Transcribe the entries below with complete accuracy, excluding the pictures.

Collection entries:
┌──

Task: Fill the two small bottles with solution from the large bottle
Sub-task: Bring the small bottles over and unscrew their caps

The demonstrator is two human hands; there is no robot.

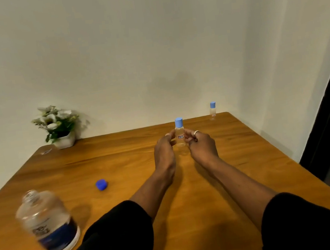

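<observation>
Fingers (pixel 168 135) of the left hand (pixel 163 152) and the right hand (pixel 202 147) pinch the capped small bottle (pixel 180 136) by its clear sides; it is apparently standing on the surface (pixel 121 152). I judge it light, stiff, slick plastic: steady the body low, twist the cap. The second small bottle (pixel 213 110) stands behind it, rightward; the uncapped large bottle (pixel 48 221) and blue cap (pixel 101 184) sit nearer, leftward.

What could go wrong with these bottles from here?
The large bottle stands uncapped near the left sleeve; a nudge could spill it. The far small bottle sits near the table's corner and might get knocked off. The near small bottle, pinched by left hand and right hand, is narrow; pouring may miss.
</observation>
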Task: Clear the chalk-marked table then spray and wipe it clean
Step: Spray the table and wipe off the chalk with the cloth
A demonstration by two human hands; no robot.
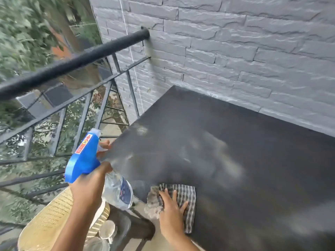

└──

- _Answer section_
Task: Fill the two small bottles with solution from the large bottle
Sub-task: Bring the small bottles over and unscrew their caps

The demonstrator is two human hands; there is no robot.


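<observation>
Fingers (pixel 168 135) of the left hand (pixel 163 152) and the right hand (pixel 202 147) pinch the capped small bottle (pixel 180 136) by its clear sides; it is apparently standing on the surface (pixel 121 152). I judge it light, stiff, slick plastic: steady the body low, twist the cap. The second small bottle (pixel 213 110) stands behind it, rightward; the uncapped large bottle (pixel 48 221) and blue cap (pixel 101 184) sit nearer, leftward.

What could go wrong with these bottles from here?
The large bottle stands uncapped near the left sleeve; a nudge could spill it. The far small bottle sits near the table's corner and might get knocked off. The near small bottle, pinched by left hand and right hand, is narrow; pouring may miss.
</observation>
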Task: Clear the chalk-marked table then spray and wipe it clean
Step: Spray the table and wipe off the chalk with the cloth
A demonstration by two human hands; no robot.

No additional output is expected for this exercise.